Supplied data:
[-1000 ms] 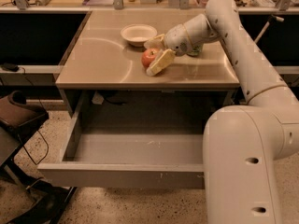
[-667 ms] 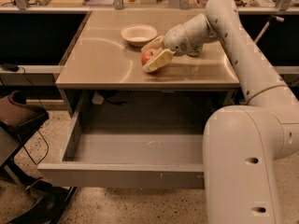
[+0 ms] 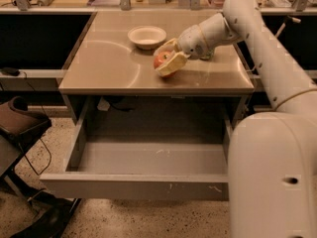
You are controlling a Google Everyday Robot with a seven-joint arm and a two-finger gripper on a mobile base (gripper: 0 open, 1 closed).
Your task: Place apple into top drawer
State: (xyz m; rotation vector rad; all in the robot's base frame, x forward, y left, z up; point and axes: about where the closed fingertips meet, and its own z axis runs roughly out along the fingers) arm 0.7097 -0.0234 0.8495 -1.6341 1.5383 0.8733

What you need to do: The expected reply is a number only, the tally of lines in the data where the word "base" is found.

Result of the task: 2